Goldman Sachs is still aiming to exit its partnership with Apple as losses continue to pile up. As detailed in a new report from The Wall Street Journal, Goldman Sachs will take a $400 million hit this quarter due to the struggles of its consumer business.
At a conference this week, Goldman Sachs CEO David Solomon stated that this $400 million loss stems from two main factors: the sale of its General Motors credit card partnership and the disposal of real estate loans. According to the report, the General Motors card business will be sold to Barclays, with around $2 billion in card balances.
In total, since the beginning of 2020, Goldman Sachs has lost over $6 billion before taxes on a significant portion of its consumer lending businesses, including its credit cards.

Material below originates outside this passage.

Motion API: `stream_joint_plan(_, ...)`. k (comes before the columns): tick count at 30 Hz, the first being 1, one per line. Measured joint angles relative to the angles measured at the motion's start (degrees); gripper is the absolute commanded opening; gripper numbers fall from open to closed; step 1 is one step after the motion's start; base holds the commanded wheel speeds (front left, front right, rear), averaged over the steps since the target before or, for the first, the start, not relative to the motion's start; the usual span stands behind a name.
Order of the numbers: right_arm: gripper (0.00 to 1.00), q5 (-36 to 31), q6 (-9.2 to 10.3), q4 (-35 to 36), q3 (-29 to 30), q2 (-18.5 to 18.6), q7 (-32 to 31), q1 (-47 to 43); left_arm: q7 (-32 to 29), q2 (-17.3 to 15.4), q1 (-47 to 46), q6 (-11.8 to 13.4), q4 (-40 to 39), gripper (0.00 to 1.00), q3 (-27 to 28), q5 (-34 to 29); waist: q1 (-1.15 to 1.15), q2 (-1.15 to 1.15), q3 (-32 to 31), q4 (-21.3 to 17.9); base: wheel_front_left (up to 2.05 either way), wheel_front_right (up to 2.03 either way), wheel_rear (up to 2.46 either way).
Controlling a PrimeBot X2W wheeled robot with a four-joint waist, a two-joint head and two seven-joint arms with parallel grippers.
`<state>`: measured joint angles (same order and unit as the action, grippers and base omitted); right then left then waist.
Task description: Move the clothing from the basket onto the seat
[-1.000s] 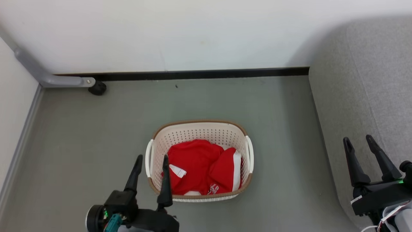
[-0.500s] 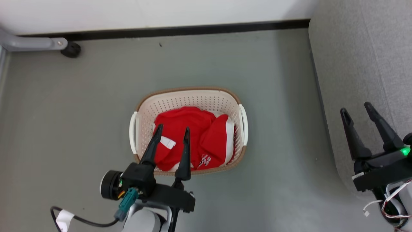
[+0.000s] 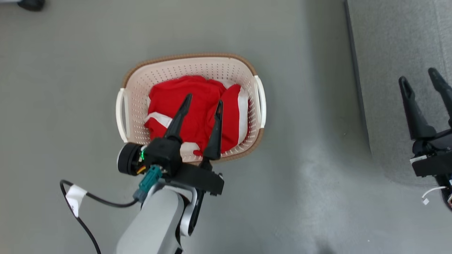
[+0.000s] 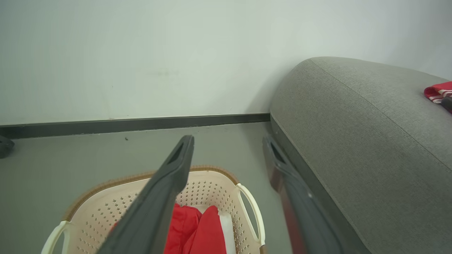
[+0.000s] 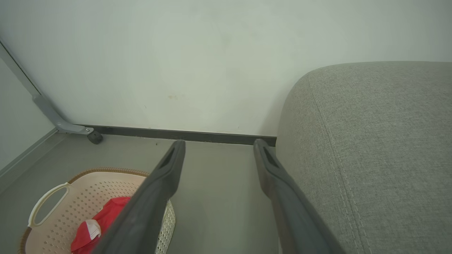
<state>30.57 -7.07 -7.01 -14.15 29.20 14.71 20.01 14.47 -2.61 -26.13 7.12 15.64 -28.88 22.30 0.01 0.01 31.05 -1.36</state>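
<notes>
- On the grey floor (image 3: pixel 53 88) at the left, a black cable (image 3: pixel 102 201) with a white tag trails beside the left arm's pale forearm.
- Just right of it stands the cream perforated laundry basket (image 3: pixel 190 56), brown-rimmed, with a white handle at each end. Its long axis runs left to right.
- Inside, the red clothing (image 3: pixel 166 97) lies heaped with white trim showing, covering most of the bottom. A broad white stripe runs near to far along the heap's right side. The heap is longer left to right, like the basket.
- The left gripper (image 3: pixel 204 99) hangs over the middle of the heap, jaws wide and holding nothing, fingers pointing far and a little right.
- In the left wrist view the fingertips (image 4: pixel 183 148) stand above the far rim, with red cloth lower and nearer the wrist. So the clothing seems to lie below the jaws and slightly back from them.
- The coming move looks like a drop into the heap. The gap between the fingers runs along the heap's length, so closing should gather a middle fold.
- Across a strip of floor to the right is the light-grey seat (image 3: pixel 388 42). A red-and-white striped cloth (image 4: pixel 437 91) lies on its top.
- The right gripper (image 3: pixel 417 76) is over the seat's left edge, jaws wide and empty, well apart from the basket. The left arm is clearly the nearer one.
</notes>
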Motion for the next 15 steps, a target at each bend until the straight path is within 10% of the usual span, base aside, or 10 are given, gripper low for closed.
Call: stream_joint_plan(15, 1.00, 2.3, 0.00, 4.2, -2.6, 4.4, 0.0, 6.8, 0.0, 0.1, -10.0, 0.0, 7.9, 1.00, 0.5, 7.1, 0.00, 0.00, 11.1, -0.6, 0.00, 0.00, 0.00)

As previously reported, several factors contribute to Goldman’s substantial losses associated with Apple Card, such as charge-off rates that are nearly double those of other credit cards.
Goldman Sachs had planned to utilize Apple Card to enhance its efforts to expand into consumer banking. However, over the years, the bank has decided to completely exit the consumer business, including consumer loans and other offerings.
Looking ahead, Goldman Sachs is still seeking to end its partnership with Apple, which encompasses the Apple Card and Apple Card Savings Account. Currently, the Apple Card credit card balances total $17 billion. The Wall Street Journal says that Goldman Sachs could face even greater losses when divesting from the Apple partnership compared to the losses from the GM sale to Barclays.
Last November, The Wall Street Journal reported that Apple had sent a proposal to Goldman to exit the contract within approximately 12 to 15 months. The current status of that proposal remains unclear. It has been previously reported that Goldman has engaged in discussions with American Express and Synchrony Financial regarding taking over the Apple Card business.